Spray nozzle, and also spray boom provided therewith

Spray nozzle for a spray boom to be fixed to a crop protection machine or the like. The spray nozzle is fixed on a supply line for spraying a fluid. The spray nozzle consists of a spray nozzle holder and a spray nozzle head. The passage of the inflow aperture to the outflow channel is regulated by means of an electromagnetic coil. Each spray nozzle holder can be controlled individually in a very accurate manner by means of such an electromagnetic shut-off valve situated in the spray nozzle holder. Connection between electric coil and spray nozzle holder is achieved by means of a connecting piece.

BACKGROUND OF THE INVENTION
 The present invention relates to a spray nozzle for spraying liquids.
 Such a spray nozzle is generally known in the prior art. It is used on, for
 example, a spray boom. European Patent Application 0,373,034 describes a
 method for applying a certain pattern to the ground by a series of
 electrically operable spray nozzles. Various other control means for
 controlling the passage of a fluid such as nutrients and crop protection
 products are known in the prior art. The simplest design is a manually
 operated, electrical or pneumatic valve which is fitted in the spray boom.
 It controls all or a number of spray nozzles.

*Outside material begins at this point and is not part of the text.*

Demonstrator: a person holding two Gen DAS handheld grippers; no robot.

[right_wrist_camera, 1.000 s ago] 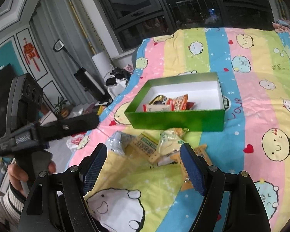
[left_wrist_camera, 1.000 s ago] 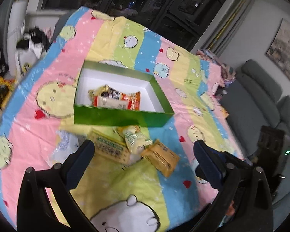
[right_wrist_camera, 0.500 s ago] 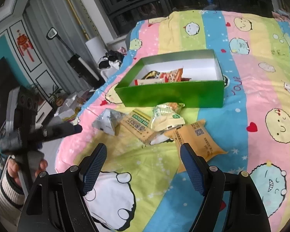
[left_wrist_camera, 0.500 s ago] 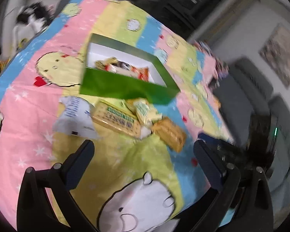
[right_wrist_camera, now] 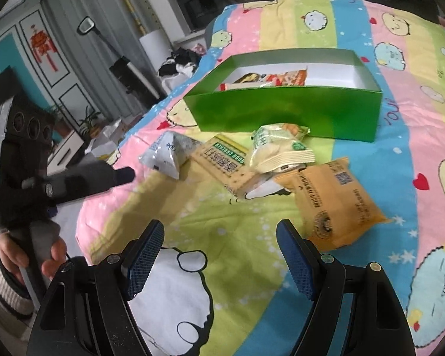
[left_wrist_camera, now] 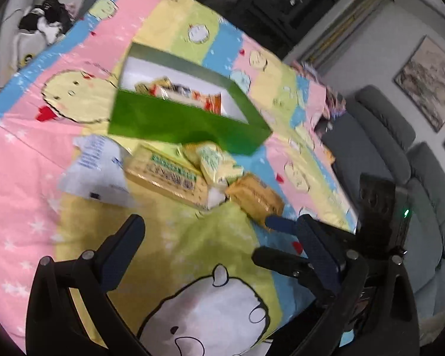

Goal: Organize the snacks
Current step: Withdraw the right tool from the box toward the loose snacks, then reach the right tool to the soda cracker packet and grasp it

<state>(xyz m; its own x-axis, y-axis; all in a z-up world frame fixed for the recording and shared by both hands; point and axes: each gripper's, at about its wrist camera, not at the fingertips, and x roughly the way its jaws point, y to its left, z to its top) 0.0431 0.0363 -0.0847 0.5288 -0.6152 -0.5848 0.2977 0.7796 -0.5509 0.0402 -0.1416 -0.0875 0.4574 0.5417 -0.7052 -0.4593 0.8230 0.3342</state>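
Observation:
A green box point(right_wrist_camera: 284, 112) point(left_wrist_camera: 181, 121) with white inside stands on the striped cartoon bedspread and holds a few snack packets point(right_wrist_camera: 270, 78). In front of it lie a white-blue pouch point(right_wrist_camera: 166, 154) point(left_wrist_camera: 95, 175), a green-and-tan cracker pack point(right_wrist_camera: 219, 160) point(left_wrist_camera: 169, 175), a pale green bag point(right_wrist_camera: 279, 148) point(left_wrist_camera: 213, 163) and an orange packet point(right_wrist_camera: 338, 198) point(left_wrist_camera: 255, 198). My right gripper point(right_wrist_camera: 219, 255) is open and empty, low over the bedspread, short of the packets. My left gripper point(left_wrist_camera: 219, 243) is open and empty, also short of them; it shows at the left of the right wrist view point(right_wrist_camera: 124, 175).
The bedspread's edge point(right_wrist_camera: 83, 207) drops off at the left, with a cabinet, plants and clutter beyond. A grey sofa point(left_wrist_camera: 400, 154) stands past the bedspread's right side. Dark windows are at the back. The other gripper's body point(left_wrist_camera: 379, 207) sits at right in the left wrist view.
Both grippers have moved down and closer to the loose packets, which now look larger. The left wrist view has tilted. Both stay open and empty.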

Environmental considerations
 and the waste involved mean that this is no longer the optimum solution.
 For the fact is that after such a valve has been taken into the
 switched-off position the downstream spray nozzles can still drip.
 Besides, with this design it is not possible to control the spray nozzles
 separately, which can be important if a piece of land extends at an angle
 relative to the direction of movement of the spray boom.

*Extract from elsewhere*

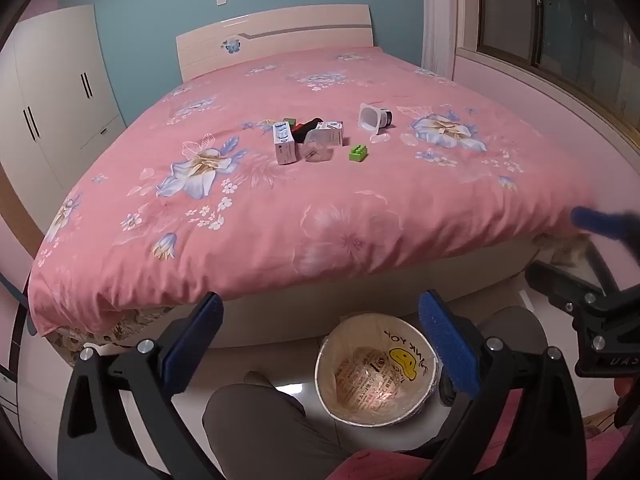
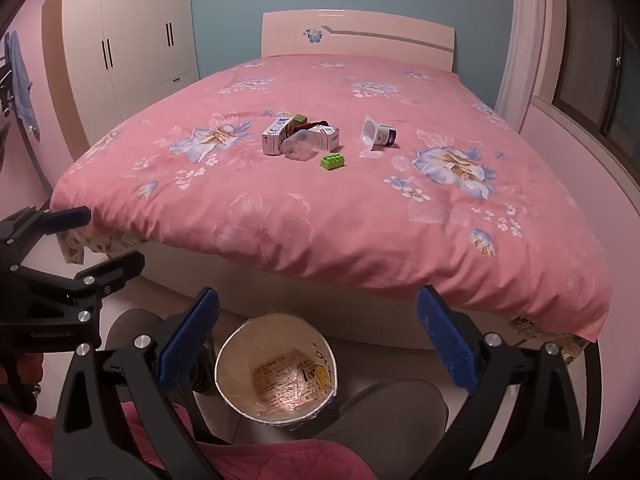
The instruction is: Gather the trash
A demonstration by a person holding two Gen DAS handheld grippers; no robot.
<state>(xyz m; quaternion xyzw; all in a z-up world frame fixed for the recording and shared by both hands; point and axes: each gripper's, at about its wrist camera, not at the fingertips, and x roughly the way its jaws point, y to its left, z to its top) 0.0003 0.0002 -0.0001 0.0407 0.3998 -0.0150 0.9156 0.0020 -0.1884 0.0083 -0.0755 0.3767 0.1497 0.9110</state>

 A first proposal for overcoming this problem is to fit a pneumatic
 piston-cylinder in the spray nozzle holder. In this case the piston
 operates a diaphragm which in the unexcited state provides for a shut-off
 in the passage from the supply line to the spray nozzle head in the spray
 nozzle holder. This means that it is possible in principle to control each
 spray nozzle head separately. However, there are at least two
 disadvantages involved in such a construction. First, the control by means
 of a diaphragm is relatively sluggish, which is of minor importance if
 large quantities of fluid have to be sprayed, but if very small quantities
 have to be dispensed for a short period, it does play an important role.
 Besides, an extremely large number of components is necessary for separate
 control. For such separate control will in the first instance be on the
 basis of electrical signals, which electrical signals have to be converted
 into pneumatic signals. Moreover, a separate compressor has to be fitted
 on the crop protection machine, or has to be present elsewhere.
 SUMMARY OF THE INVENTION
 The object of the present invention is to avoid these disadvantages and to
 provide a spray nozzle which can be driven electrically, but in the case
 of which a spray nozzle can also be produced in a simple manner, using
 existing components as far as possible. In other words, an electrically
 operable spray nozzle can be the characterizing part of claim 1.
 The invention can be achieved by combining existing spray nozzles which are
 suitable for hydraulic use with an electric coil, and interposing a
 connecting piece. In an advantageous embodiment, said connecting piece can
 be provided with a pipe section which abuts the outflow aperture in a
 sealing manner at the position of that common face, and which is connected
 to the valve chamber.
 In an embodiment in which large quantities of fluid have to be displaced,
 the outflow aperture can comprise a main and auxiliary outflow channel. In
 such a case the electromagnetic valve acts as the control valve, i.e. by
 operation of this valve a further valve, and in particular a diaphragm
 valve, is controlled.
 The embodiments described above are embodiments which in the unexcited
 state of the electromagnetic coil provide a shut-off. Of course, it is
 possible to design the device the other way round, i.e. in the unexcited
 state the passage to the spray nozzle head is opened.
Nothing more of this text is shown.